Privacy Exposed: Tenga Discloses Data Breach After Hacker Hijacks Employee Email

The Japanese manufacturer of intimate wellness products, Tenga, has issued a formal notification to its clientele regarding a security breach precipitated by unauthorized access to an employee’s professional electronic mail account. Through this compromised portal, an adversary was able to scrutinize internal correspondence and potentially exfiltrate sensitive purchaser information.

The corporation disclosed the occurrence via an official communiqué on February 13. According to their findings, an unidentified interloper successfully infiltrated the staff member’s account, gaining comprehensive visibility into the entirety of the inbox’s contents. This repository may have contained customer names, email addresses, and detailed records of past interactions. Furthermore, specific messages harbored granular data concerning product orders and formal inquiries directed to the support department.

Utilizing the hijacked account, the antagonist disseminated unsolicited messages to the employee’s contacts, including patrons of the online storefront. Tenga has remained reticent regarding the exact number of individuals affected and has not responded to journalistic inquiries. However, the brand’s global reach is substantial, with over 162 million units shipped worldwide since its inception.

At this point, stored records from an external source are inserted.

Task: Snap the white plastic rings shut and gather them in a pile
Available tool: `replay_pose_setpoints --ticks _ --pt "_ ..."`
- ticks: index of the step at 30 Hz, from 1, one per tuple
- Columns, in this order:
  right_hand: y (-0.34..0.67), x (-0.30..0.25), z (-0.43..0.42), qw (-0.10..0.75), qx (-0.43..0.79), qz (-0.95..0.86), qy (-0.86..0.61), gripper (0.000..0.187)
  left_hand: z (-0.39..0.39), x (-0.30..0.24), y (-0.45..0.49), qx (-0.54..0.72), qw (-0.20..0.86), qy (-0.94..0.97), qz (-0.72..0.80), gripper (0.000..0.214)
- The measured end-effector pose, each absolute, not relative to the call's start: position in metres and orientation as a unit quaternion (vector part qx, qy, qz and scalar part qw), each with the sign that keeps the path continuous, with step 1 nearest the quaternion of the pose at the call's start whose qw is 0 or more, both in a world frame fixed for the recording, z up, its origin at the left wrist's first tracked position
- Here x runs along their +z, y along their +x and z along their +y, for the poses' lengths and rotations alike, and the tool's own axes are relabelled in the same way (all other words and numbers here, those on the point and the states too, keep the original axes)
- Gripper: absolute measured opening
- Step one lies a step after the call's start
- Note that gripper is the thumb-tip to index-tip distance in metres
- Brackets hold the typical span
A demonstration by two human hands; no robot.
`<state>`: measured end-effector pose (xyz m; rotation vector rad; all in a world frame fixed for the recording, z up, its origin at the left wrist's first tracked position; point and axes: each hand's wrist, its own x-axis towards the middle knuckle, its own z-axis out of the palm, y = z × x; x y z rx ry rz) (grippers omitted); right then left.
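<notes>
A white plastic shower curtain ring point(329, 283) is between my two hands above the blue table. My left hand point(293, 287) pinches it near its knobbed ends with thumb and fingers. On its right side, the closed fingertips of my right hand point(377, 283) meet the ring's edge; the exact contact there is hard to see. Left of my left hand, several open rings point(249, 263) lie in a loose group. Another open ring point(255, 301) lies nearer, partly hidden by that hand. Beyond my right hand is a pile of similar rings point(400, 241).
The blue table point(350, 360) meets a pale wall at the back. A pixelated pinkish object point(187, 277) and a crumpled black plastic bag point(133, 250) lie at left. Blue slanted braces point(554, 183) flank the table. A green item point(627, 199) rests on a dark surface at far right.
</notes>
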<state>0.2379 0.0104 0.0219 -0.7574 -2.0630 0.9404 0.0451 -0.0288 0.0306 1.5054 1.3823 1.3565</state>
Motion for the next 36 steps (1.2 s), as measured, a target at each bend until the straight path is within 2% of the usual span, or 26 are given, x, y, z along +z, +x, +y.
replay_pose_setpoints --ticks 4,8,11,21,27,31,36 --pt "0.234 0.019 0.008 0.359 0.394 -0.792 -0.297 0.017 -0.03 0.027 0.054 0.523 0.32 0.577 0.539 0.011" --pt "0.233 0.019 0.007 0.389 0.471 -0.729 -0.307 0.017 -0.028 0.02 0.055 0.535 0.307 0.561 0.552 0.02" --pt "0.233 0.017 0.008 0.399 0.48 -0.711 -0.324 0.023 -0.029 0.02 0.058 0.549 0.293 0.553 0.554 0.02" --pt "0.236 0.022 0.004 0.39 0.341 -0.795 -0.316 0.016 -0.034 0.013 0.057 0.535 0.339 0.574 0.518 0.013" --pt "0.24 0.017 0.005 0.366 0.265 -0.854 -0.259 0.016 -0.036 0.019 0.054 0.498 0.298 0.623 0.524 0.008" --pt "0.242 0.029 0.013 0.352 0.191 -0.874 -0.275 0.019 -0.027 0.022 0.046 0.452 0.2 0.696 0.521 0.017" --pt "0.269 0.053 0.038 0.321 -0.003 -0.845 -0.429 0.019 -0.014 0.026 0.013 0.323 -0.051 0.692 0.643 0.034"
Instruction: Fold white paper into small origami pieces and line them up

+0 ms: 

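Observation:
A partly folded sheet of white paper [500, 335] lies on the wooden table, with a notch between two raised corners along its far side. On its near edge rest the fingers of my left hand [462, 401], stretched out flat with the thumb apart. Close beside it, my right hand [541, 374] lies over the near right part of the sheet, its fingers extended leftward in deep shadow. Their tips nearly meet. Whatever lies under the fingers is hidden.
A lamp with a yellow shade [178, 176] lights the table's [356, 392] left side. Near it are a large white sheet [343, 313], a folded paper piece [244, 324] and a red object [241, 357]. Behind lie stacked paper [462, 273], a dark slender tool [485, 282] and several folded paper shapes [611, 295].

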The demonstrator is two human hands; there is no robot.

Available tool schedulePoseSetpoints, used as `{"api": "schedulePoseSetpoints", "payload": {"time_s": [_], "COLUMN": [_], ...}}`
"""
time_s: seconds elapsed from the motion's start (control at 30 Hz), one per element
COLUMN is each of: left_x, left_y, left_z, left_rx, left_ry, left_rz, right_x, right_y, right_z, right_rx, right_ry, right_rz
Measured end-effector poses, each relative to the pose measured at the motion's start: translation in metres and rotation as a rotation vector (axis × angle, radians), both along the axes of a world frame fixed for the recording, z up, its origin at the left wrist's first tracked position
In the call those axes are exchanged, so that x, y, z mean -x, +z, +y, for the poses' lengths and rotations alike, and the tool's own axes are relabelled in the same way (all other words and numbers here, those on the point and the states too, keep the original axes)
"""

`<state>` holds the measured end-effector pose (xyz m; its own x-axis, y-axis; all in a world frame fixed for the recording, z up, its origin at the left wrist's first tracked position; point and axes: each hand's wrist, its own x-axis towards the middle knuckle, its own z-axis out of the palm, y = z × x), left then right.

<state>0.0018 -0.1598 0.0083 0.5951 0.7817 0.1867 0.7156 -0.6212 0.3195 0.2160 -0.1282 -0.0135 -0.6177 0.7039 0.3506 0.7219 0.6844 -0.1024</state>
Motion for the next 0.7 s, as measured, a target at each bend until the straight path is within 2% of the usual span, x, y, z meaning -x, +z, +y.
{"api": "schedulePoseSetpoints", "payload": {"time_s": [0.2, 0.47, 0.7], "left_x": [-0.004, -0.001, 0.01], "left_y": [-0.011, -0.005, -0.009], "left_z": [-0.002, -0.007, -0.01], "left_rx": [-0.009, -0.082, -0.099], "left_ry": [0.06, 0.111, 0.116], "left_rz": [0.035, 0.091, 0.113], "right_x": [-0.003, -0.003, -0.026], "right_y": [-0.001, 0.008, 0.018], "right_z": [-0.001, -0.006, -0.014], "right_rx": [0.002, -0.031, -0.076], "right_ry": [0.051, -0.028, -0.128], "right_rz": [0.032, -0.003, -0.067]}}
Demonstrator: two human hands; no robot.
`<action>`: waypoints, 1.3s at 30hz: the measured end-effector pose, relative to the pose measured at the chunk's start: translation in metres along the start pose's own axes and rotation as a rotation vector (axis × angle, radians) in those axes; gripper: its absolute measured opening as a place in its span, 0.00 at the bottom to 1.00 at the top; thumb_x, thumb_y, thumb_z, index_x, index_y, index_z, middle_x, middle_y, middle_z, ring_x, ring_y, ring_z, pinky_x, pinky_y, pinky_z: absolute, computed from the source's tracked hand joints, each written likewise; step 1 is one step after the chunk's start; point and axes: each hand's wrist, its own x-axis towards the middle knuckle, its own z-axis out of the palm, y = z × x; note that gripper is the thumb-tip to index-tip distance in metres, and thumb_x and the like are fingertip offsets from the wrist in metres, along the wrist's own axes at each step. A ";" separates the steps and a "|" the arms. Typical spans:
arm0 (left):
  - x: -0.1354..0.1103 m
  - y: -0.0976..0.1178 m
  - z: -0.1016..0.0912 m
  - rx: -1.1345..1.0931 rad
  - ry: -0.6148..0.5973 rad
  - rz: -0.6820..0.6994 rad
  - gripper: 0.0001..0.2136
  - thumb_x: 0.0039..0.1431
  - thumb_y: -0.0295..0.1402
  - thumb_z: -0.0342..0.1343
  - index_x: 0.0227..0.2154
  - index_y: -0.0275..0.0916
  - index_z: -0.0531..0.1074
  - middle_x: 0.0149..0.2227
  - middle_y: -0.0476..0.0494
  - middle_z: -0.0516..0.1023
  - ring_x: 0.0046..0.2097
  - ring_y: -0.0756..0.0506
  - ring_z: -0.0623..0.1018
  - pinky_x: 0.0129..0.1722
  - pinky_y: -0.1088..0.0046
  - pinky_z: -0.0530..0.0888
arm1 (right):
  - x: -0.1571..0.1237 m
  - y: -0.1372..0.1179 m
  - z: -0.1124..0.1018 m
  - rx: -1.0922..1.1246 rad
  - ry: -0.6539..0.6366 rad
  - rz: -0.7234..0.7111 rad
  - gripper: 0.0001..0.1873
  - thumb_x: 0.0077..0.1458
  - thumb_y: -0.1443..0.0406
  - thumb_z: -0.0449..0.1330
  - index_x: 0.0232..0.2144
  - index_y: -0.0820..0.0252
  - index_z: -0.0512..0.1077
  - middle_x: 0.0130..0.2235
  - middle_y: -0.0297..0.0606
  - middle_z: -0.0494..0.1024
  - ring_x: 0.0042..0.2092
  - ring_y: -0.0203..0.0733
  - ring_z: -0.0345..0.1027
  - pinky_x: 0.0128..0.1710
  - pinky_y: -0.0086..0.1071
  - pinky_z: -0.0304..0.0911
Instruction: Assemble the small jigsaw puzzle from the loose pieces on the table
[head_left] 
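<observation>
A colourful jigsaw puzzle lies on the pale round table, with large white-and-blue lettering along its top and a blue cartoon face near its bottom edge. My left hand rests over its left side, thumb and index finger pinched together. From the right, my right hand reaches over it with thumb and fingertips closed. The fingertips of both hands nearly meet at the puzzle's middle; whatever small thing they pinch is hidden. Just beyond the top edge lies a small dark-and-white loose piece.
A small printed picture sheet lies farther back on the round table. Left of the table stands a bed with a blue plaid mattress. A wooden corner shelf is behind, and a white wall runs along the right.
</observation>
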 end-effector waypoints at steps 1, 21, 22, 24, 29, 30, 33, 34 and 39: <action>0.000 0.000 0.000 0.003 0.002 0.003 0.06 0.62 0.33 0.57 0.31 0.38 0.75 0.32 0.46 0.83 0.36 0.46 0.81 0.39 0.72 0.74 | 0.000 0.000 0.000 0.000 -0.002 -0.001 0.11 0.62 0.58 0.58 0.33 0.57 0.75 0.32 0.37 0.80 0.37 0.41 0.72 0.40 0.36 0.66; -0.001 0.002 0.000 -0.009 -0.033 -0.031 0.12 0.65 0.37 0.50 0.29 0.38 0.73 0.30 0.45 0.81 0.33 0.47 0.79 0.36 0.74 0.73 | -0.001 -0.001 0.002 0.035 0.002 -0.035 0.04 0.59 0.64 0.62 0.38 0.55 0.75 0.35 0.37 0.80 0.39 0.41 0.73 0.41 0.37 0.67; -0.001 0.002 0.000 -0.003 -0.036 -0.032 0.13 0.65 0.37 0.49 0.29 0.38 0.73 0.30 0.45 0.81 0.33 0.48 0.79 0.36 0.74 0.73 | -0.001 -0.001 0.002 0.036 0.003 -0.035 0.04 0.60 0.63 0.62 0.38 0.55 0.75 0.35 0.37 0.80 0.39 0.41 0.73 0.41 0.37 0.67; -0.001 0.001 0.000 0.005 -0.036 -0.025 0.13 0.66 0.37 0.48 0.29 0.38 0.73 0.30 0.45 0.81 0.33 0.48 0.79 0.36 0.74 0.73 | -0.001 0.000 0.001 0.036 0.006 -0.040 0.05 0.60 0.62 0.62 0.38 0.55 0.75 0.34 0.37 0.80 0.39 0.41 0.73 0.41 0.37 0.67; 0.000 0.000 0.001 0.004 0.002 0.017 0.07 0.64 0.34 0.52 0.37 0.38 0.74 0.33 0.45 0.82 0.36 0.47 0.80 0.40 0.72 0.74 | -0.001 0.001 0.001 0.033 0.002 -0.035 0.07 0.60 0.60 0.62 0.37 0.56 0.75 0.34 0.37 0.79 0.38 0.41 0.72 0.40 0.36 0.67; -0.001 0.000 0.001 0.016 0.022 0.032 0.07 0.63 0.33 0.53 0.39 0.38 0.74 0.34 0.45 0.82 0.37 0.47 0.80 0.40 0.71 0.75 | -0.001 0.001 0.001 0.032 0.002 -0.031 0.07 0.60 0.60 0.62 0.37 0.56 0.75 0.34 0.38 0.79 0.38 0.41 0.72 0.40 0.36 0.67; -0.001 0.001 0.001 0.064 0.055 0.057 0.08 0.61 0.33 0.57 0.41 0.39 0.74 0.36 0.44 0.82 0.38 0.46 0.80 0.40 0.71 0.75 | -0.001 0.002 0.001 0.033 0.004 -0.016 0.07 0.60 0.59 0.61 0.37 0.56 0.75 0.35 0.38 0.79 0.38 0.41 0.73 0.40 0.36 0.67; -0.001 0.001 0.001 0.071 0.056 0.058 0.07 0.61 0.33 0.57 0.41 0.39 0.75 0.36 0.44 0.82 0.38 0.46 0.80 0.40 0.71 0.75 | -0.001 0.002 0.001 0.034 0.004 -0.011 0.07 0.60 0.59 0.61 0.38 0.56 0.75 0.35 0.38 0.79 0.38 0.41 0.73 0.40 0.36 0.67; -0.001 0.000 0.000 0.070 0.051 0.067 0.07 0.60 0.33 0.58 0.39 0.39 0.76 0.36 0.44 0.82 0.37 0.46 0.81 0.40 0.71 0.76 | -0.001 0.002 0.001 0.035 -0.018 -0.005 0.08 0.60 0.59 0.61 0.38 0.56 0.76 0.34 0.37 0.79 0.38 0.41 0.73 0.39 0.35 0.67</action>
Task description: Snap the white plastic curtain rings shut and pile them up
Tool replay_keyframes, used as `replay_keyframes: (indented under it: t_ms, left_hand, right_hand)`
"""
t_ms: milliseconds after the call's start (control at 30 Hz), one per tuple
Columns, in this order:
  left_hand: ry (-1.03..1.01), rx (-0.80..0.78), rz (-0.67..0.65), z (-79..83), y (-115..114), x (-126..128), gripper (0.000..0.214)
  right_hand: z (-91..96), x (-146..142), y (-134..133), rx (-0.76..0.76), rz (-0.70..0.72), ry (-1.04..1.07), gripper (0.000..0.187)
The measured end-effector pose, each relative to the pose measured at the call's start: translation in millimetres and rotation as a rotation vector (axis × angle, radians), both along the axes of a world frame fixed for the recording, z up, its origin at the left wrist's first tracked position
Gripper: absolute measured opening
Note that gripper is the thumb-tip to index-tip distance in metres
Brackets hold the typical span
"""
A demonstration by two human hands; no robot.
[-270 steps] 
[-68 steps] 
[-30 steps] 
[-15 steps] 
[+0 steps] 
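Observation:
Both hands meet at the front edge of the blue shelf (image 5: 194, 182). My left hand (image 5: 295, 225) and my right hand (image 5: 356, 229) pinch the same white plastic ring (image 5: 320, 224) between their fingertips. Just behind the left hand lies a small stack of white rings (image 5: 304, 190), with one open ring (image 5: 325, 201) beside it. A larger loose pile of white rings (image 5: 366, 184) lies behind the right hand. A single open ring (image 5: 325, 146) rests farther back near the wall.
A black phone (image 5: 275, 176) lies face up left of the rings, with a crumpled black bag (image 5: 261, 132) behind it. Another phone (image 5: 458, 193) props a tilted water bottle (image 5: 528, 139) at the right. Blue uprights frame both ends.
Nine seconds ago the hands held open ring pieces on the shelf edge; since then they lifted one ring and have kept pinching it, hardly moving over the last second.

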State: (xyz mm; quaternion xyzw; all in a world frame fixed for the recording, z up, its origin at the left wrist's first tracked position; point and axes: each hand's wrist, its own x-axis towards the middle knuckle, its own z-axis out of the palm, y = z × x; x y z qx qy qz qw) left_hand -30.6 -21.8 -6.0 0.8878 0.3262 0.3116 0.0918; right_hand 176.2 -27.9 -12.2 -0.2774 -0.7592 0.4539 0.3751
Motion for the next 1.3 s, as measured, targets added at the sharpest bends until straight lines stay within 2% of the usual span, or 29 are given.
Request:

Given the highly discreet nature of the products, support correspondence and order specifics often contain deeply personal information that consumers typically intend to remain confidential. While the firm has not asserted a theft of account credentials, it has nevertheless recommended that users update their passwords and exercise heightened vigilance toward suspicious communications—particularly those originating from the specific staff member whose credentials were compromised.

Following the discovery of the intrusion, Tenga invalidated the afflicted employee’s credentials and implemented multi-factor authentication (MFA) across its internal systems—a security layer that necessitates more than a mere password for account access. The corporation has not specified whether such a safeguard was operational prior to the incident.

Headquartered in Tokyo and operational since 2005, Tenga specializes in a diverse array of intimate devices. At present, the geographical scope of the breach remains ambiguous, as the notifications were primarily distributed by the company’s United States-based e-commerce entity.